▶ EXERCISE:
Give back an exact repetition of the material below, from its first line through the line that contains "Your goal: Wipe", both included, minus the pictures.

▶ DATA EXCERPT:
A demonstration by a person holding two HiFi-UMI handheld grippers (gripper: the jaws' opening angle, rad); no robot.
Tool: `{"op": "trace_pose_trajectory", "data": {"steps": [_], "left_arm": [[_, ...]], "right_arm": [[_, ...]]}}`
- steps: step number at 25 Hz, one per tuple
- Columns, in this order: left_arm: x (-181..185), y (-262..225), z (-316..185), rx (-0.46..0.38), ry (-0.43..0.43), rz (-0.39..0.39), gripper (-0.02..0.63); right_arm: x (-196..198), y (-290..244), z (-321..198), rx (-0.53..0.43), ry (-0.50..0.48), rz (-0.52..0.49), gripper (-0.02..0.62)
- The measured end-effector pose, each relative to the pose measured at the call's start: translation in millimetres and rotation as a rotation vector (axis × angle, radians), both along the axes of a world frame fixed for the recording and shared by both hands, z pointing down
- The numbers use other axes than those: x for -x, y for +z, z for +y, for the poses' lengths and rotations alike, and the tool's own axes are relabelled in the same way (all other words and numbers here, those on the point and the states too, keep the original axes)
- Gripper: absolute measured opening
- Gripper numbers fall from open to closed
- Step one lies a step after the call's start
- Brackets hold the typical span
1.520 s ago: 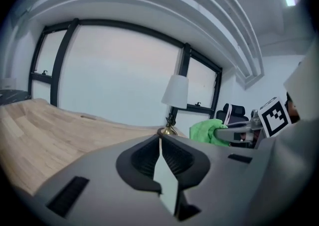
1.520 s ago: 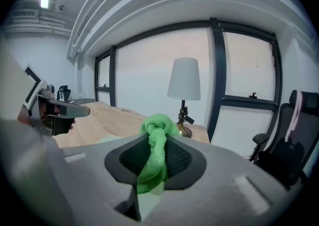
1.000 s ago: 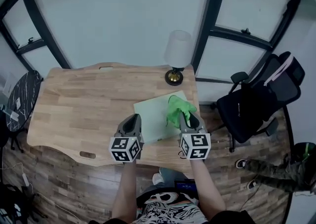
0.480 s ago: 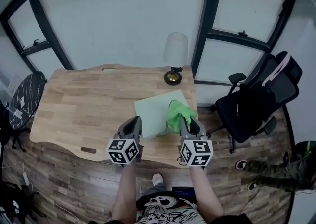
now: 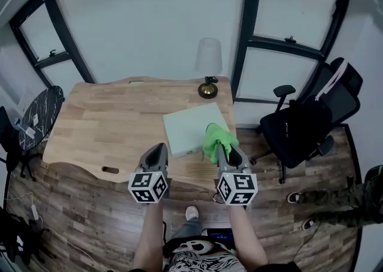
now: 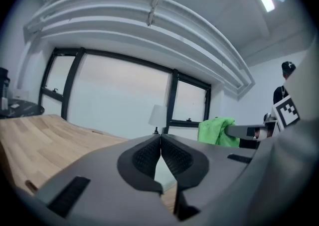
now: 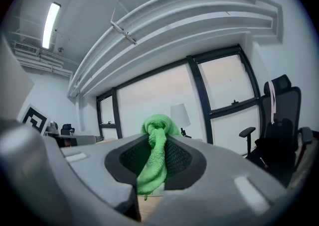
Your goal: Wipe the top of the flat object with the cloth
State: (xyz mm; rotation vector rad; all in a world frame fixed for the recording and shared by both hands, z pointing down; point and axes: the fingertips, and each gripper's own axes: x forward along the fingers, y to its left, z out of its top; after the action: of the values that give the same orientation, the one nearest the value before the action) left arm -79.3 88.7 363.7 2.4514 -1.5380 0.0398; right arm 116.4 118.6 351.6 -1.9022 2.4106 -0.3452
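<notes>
A pale green flat board lies on the wooden table near its right front corner. My right gripper is shut on a bright green cloth, which bunches above the jaws and hangs between the pads. It is lifted off the board's near right corner. My left gripper hovers over the table's front edge, left of the board, shut with nothing between its pads. From the left gripper view the cloth shows to the right.
A lamp with a white shade stands at the table's back right corner. A black office chair is to the right of the table, and a small dark round table to the left. Windows line the wall behind.
Both grippers have drawn back toward me and risen. The cloth has come off the board with the right gripper. The left jaws have closed fully.
</notes>
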Motion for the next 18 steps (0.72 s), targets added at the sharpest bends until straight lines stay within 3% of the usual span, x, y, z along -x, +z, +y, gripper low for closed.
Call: {"op": "trace_pose_trajectory", "data": {"steps": [4, 18], "left_arm": [[11, -1, 21, -0.026, -0.053, -0.015, 0.008], [19, -8, 47, -0.042, -0.056, 0.017, 0.008]], "right_arm": [[5, 7, 21, 0.006, -0.025, 0.039, 0.074], [17, 5, 44, 0.001, -0.080, 0.085, 0.074]]}}
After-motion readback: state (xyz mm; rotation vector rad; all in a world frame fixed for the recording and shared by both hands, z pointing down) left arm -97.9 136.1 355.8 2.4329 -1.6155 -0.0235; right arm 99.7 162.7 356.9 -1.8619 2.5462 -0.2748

▶ EXERCISE RESPONSE:
A demonstration by a person holding two HiFi-UMI handheld grippers (gripper: the jaws' opening angle, rad); no robot.
Tool: `{"op": "trace_pose_trajectory", "data": {"steps": [_], "left_arm": [[_, ...]], "right_arm": [[_, ...]]}}`
- steps: step number at 25 Hz, one per tuple
- Columns, in this order: left_arm: x (-181..185), y (-262..225), z (-316..185), rx (-0.46..0.38), ry (-0.43..0.43), rz (-0.39..0.39), gripper (-0.02..0.63); right_arm: x (-196..198), y (-290..244), z (-321..198), rx (-0.53..0.43), ry (-0.50..0.48), rz (-0.52..0.49), gripper (-0.02..0.62)
- The measured end-effector pose, each relative to the pose measured at the call's start: translation in millimetres and rotation as a rotation vector (axis × angle, radians), both along the axes of a world frame fixed for the recording and shared by both hands, z pointing down
- The numbers use other axes than those: x for -x, y for +z, z for +y, for the poses' lengths and rotations alike, and the tool's own axes are relabelled in the same way (all other words and numbers here, those on the point and the states too, keep the original axes)
- Gripper: absolute measured opening
- Gripper numbers fall from open to closed
- Step one lies a step after the call's start
- Brackets hold the typical span
1.520 s ago: 
1.520 s ago: 
1.000 s ago: 
0.480 s ago: 
now: 
now: 
now: 
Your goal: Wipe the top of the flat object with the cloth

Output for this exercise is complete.